Given the variations in efficacy and side effects, Liebermann said a "cut-and-dried algorithm" would not work. Rather, the choice of the antipsychotic should be governed by physicians' assessments of a patient's clinical status and past history of response. As an example, he said, if a clinician is treating a patient who has particularly severe symptoms and who has had an unresponsive or less responsive history with other medications, the clinician might be more inclined to go with a drug like olanzapine, if the patient is not ready to move to clozapine(Drug information on clozapine) (Clozaril), which is generally reserved for patients whose symptoms are resistant to other medicines.

"You might want to use it because it looks like it is most effective, and your priority is to control the psychiatric illness, even if there is a potential for the patient getting more side effects," he said. "Then again, if you have a patient who is a new patient or is a patient who has done well in the past on other medications but has shown a particular sensitivity to side effects, then drugs like ziprasidone or risperidone, as well as perphenazine, are really good choices, because risperidone had the lowest rate of discontinuation due to side effects and ziprasidone had the least amount of weight and metabolic effects along with perphenazine."

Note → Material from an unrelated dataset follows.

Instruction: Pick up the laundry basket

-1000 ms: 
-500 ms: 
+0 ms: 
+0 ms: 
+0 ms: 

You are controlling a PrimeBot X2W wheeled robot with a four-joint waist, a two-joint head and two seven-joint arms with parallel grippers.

In the PT interview, Lieberman warned against using the Phase I results of CATIE "to restrict options or to restrict formularies. If anything, they suggest that doctors and patients need to have a range of choices, because of the variability among the antipsychotic drugs with regard to efficacy and side effects, and among patients in terms of their response characteristics and side effect sensitivities." Additionally, he said, "it is premature to come to any kind of decision about possible policy implications until the results of the rest of the study come out, particularly the cost-effectiveness data."